Still on the subject, Deaconess Christiana who is a mother of three discusses the similarity in both gari even though their finishing and colour are different.

“Even this yellow gari you talk about, there’s a way they fry it in the village; they fry it very dry indeed so that the same aroma I enjoy in Ijebu gari is what I perceive in it too. I remember I used to enjoy it in those days back in the village. One time I visited my in-law’s house in the village immediately after I married; the house was filled with the aroma of that dry gari, I think they just fried it, and I said I must take it some back with me to the city and that was because of the wayit was both fermented and fried; so whether it is yellow or white, I think it is the level of fermentation that gives that aroma. If someone gives me real Delta gari and Ijebu gari, I will prefer Ijebu gari any day.”
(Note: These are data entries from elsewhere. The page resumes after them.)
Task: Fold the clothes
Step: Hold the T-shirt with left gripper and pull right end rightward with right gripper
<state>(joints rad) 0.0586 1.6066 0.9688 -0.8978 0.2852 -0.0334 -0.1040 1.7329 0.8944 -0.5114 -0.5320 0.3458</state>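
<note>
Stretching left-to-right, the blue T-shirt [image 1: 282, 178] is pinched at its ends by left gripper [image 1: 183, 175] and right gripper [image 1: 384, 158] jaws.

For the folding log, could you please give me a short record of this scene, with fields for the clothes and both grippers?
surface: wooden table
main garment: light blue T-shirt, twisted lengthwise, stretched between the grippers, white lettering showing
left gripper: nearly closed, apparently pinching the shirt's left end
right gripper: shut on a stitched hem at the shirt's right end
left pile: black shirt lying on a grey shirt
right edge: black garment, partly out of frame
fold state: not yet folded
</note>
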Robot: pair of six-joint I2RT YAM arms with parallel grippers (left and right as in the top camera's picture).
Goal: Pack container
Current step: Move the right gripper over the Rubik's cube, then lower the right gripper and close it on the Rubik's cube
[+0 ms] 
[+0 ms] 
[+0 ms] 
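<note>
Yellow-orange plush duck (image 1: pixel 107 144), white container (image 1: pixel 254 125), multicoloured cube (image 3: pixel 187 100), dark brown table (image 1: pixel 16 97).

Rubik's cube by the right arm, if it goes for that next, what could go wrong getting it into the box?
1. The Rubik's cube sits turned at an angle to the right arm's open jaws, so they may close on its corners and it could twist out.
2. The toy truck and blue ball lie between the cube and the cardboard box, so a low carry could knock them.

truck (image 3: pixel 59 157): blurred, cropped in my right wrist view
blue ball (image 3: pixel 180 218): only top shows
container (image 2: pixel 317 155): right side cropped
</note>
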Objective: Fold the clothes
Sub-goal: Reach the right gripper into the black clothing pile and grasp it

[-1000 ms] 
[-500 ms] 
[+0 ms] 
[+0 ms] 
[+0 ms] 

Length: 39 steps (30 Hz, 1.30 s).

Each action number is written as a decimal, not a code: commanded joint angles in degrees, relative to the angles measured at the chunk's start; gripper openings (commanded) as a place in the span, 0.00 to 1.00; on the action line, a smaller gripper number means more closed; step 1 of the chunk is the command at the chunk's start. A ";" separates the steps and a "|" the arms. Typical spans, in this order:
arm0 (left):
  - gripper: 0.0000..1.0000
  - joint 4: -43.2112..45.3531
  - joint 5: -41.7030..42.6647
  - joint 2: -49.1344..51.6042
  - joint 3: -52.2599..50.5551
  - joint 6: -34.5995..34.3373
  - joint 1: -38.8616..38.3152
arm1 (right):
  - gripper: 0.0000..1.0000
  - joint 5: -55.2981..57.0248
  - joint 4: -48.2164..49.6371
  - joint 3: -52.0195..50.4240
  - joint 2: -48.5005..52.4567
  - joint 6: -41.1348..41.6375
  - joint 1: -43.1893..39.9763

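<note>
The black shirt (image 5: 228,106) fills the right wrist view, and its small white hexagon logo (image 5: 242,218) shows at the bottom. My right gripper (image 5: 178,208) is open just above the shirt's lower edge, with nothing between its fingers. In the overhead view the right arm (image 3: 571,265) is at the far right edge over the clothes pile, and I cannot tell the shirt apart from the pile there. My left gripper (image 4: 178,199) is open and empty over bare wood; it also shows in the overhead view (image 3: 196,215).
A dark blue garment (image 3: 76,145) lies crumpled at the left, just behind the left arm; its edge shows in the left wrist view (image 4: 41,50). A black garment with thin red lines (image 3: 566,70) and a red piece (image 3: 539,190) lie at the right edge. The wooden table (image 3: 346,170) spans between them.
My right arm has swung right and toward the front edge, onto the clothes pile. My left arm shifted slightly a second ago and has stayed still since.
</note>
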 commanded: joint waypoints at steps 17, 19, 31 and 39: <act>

While the Deaconess throws away the particles in Ijebu gari before drinking it, Anna Uwechie doesn’t throw away any part of it.

“The joy in Ijebu gari is the many particles that come with it. Even up till now, I don’t remove it. Even If I’m drinking the normal gari, I don’t remove it. If you remove the particles you’ve spoiled it, you would have adulterated the Ijebu in the gari.”

Ijebu gari in domestic science

Thoroughly knowledgeable for someone who reluctantly embraced Ijebu gari so as not to offend her neighbours, Anna gave some insight into the domestic science aspect of the stuff. In this she pointed out that Ijebu gari has grades.

“I know at least three grades but there are more. There is the one that is fair; there’s another that’s a little bit white and there’s another type that is something like ash colour, and I remember there is another that is somehow feinted. Of them all I recommend the one that’s a little bit bright.” This promoter of Ijebu gari also said drinking the gari is not a sign of poverty at all. “It’s a clear choice of taste distinction. It’s just for you to tolerate it and you will begin to enjoy it.”

One man’s meat they say, is another man’s poison but neither of the two kinds of gari is poison. As one of the respondents said, it’s a matter of choice, but if you will watch your weight like Lawyer Kehinde Sofola and you’re not up to 50, or you’re ulcer related in your health condition, perhaps before you make your choice, you could be wise to consult your doctor!